De olho na “demarcação de territórios”, como define outro líder do partido, o PMDB já quer se organizar para as eleições com base em diagnósticos nas 100 principais cidades do País. “Vamos discutir os nomes, candidatos, e cenários locais no próximo dia 5, durante seminário”, disse Raupp.
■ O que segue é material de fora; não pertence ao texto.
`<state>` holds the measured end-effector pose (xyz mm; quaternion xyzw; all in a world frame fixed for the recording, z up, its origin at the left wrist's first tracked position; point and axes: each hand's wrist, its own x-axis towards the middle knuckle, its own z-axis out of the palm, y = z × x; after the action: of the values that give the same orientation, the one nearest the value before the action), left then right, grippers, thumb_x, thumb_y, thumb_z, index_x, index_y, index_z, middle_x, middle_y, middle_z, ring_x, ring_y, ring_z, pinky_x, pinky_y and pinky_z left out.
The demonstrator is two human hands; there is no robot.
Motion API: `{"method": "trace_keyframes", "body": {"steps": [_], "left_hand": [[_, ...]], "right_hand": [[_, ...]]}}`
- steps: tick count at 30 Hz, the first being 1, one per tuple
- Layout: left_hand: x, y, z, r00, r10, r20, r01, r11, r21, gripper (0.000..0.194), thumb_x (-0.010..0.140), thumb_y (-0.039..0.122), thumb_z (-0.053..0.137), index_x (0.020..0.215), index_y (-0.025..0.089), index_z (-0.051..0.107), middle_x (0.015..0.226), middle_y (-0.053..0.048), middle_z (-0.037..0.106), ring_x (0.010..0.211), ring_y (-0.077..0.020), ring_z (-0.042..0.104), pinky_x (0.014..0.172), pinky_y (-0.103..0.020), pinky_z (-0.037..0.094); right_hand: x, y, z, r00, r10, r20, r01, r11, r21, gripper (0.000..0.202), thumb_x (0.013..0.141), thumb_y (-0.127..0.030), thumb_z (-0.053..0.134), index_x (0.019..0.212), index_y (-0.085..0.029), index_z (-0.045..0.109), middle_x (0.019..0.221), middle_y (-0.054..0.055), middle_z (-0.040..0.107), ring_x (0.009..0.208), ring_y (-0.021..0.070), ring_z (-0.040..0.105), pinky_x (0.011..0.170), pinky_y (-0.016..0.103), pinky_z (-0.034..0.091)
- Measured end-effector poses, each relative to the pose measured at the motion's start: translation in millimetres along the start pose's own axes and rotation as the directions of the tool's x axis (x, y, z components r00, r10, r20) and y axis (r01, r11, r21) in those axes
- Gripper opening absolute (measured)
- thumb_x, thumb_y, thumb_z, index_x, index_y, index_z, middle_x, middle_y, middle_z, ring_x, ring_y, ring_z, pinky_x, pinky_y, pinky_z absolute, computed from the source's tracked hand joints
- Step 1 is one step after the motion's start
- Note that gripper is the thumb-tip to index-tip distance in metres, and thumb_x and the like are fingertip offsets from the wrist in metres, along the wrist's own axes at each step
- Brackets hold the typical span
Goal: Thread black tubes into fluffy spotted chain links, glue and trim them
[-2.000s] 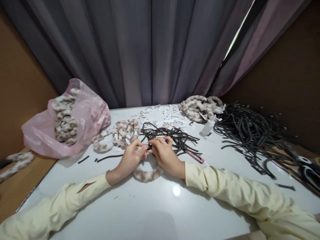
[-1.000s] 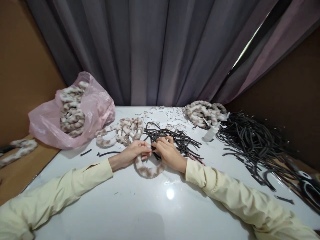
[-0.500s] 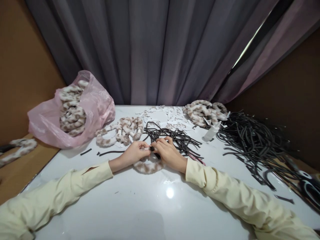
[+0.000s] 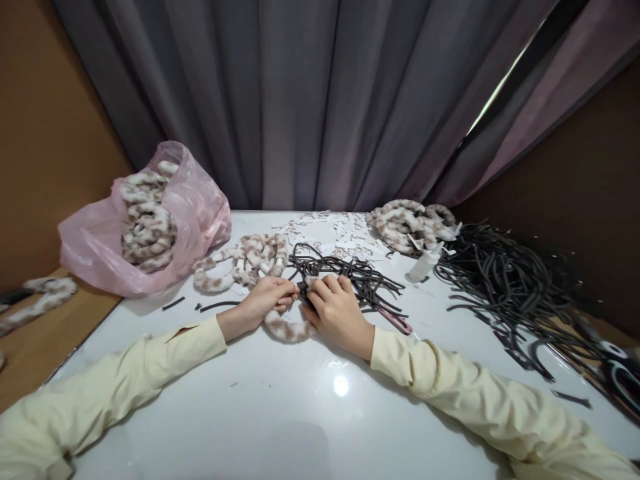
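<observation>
A fuzzy white-and-brown ring (image 4: 289, 329) lies on the white table between both hands. My left hand (image 4: 265, 300) is closed at its left side, thumb and fingers pinched on a small dark piece at the ring's upper part. My right hand (image 4: 336, 308) curls round the ring's right side, fingers bent over it; the fingertips partly hide the ring's end. Just behind the hands is a loose pile of black cords (image 4: 365, 275).
A pink plastic bag (image 4: 200, 200) of fuzzy rings stands at the left. More rings (image 4: 260, 257) lie behind my left hand, others (image 4: 400, 223) at the back right. A small bottle (image 4: 424, 264), a large black cord heap (image 4: 515, 287) and scissors (image 4: 623, 380) are on the right.
The fuzzy ring has shifted slightly left and up. My right hand has turned and wrapped further over its right side, and my left fingers have closed tighter.
</observation>
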<state>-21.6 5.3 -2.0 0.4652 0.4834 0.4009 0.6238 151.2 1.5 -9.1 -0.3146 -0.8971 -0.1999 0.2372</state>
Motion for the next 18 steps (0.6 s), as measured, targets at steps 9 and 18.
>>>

O deputado federal Henrique Eduardo Alves (PMDB-RN) afirmou ser um entusiasta da orientação e defendeu alianças com partidos da base aliada apenas em um segundo momento. “Vamos mostrar a nossa cara nas capitais e priorizar as alianças apenas no segundo turno”, disse.

Estratégias

O PMDB está organizando uma palestra para 200 pessoas no dia 5 de maio, em Brasília. A pauta do evento é a estratégia do partido para 2012. O PMDB convidou três palestrantes internacionais para comandar o evento. Um espanhol e dois americanos, que prestaram consultoria à campanha do presidente dos Estados Unidos, Barack Obama.

Ontem, o PT se reuniu em São Paulo sob comando de Lula para definir a estratégia de 2012. No encontro, foram discutidos temas como o surgimento de setores emergentes na periferia da capital paulista e a necessidade de uma estratégia para abordar este eleitorado. Ainda segundo o dirigente, Lula enfatizou a importância da política de alianças e citou como exemplo sua parceria nas urnas com o ex-vice-presidente José Alencar, morto no final de março.